Anyhow, the bathrobe tyrant of RotJ served as a decent nemesis for Luke Skywalker after Lucas decided to make Vader more sympathetic. But nothing about him screamed "galactic emperor" or "dark overlord." He seemed to have no plan or vision for the empire he had created. If it was just an oversized bodyguard to support his lavish lifestyle on Coruscant, that's great, but hardly distinctive. Dark Empire and its ancillary materials defined those distinctive elements that made the Galactic Empire more than just a slightly overzealous version of the British Empire in space.

Well, I don't think any of that is necessary.
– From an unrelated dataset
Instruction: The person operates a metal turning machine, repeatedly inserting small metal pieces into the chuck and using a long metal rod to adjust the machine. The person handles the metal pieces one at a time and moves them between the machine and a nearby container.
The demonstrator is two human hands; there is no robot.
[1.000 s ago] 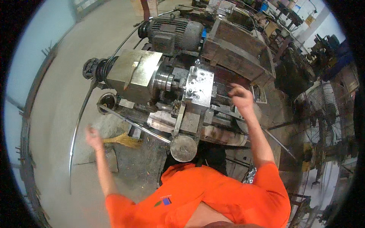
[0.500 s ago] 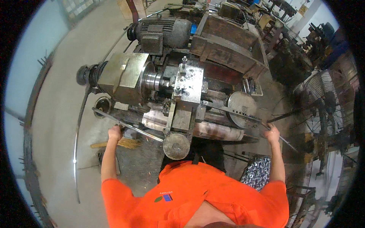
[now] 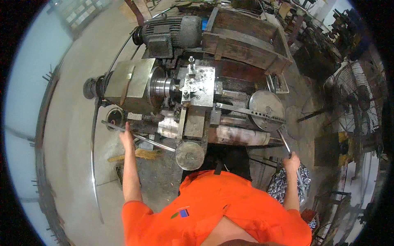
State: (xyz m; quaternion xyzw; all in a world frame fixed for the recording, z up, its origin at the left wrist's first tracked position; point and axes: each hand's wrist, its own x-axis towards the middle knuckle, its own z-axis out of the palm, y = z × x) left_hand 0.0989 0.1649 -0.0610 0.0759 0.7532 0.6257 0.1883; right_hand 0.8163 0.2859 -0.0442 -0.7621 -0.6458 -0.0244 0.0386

The empire and emperor do quite well as they are in the films. And no amount of Dark Empire Sourcebook stuff changes the fact that Palpatine as done in those comics comes off as a totally non-distinctive cliche villain not written intelligently at all and failing to come off genuinely like Palpatine. ROTJ's Palpatine was distinctive and convincing. DE's Palpatine is nothing of the sort and is just low level cheese.
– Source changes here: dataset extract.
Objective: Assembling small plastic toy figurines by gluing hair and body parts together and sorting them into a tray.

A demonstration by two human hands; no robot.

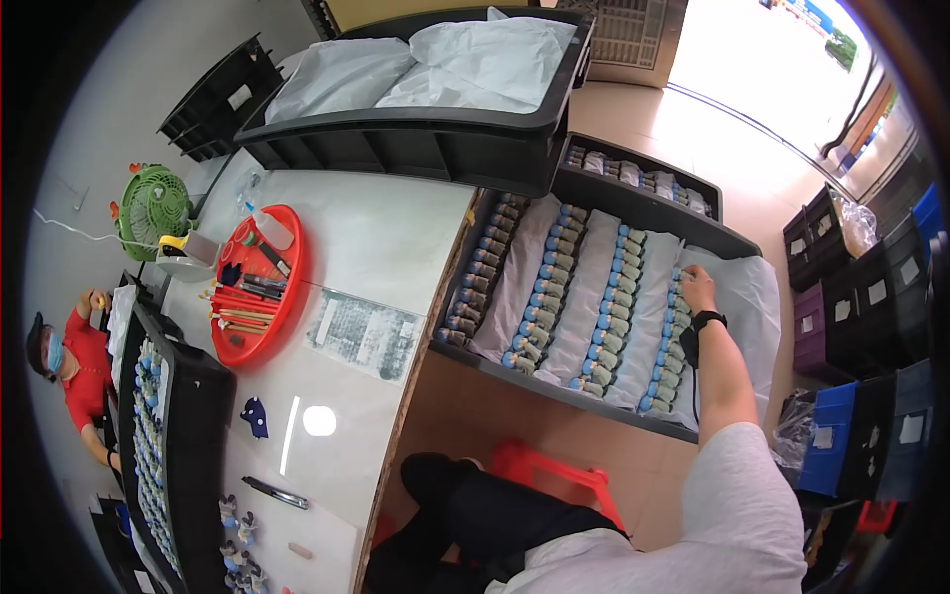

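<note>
My right hand [699, 289] reaches to the far end of the rightmost row in a dark grey crate [732, 239]. Its fingers are closed round a small figurine [685, 276] with blue and grey-green parts, partly covered by the hand. More painted figurines [621, 293] lie in several long rows, with strips of white paper [586, 297] between them. A wide sheet of white paper [740, 312] lines the crate's right side. On my right wrist is a black band [709, 319]. My left hand is out of view.
Left of the crate, a white table [376, 247] holds a red tray [300, 322] of brushes and tools, a penknife [275, 492] and a large black crate [396, 148]. A red stool [554, 470] stands below. Stacked bins [829, 416] line the right. Across the table is another person [84, 366].
</note>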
Re: Boba Fett, I am always surprised by how many OOT fans ignore the bit about the "pain and agony as you are slowly digested for a thousand years[*]." Taken at face value, Boba Fett could not possibly have died during Return of the Jedi. If we assume that Jabba was exaggerating by several orders of magnitude ... Boba Fett could not possibly have died during Return of the Jedi. I'd like to think anyone who fell into the Pit of Carkoon died quickly and painlessly, because I have an aversion to torture, but Jabba does not, so I think they survived in the Sarlacc a long time. And I think the guy covered in armor, weapons, and a jet pack could maybe get out. Turns out the people who Lucas's corporation hired to continue Star Wars agree with me on this one.

[*] You could try to knock a few centuries off the survival time by arguing that most of the digestion must be post mortem. However, Threepio's language is clear: The pain and agony are coterminous with the thousand years of digestion. How a human being could survive being lunch for a millennium is something else that the DESB explores. And it gives us this line which elevates an otherwise average roleplaying supplement to great literature: "Half a kiloton was excessive, even for Fett."

The digesting for a thousand years line doesn't change the fact that Fett was supposed to die in ROTJ. His resurrection in the expanded universe was stupid and done just to satisfy fans.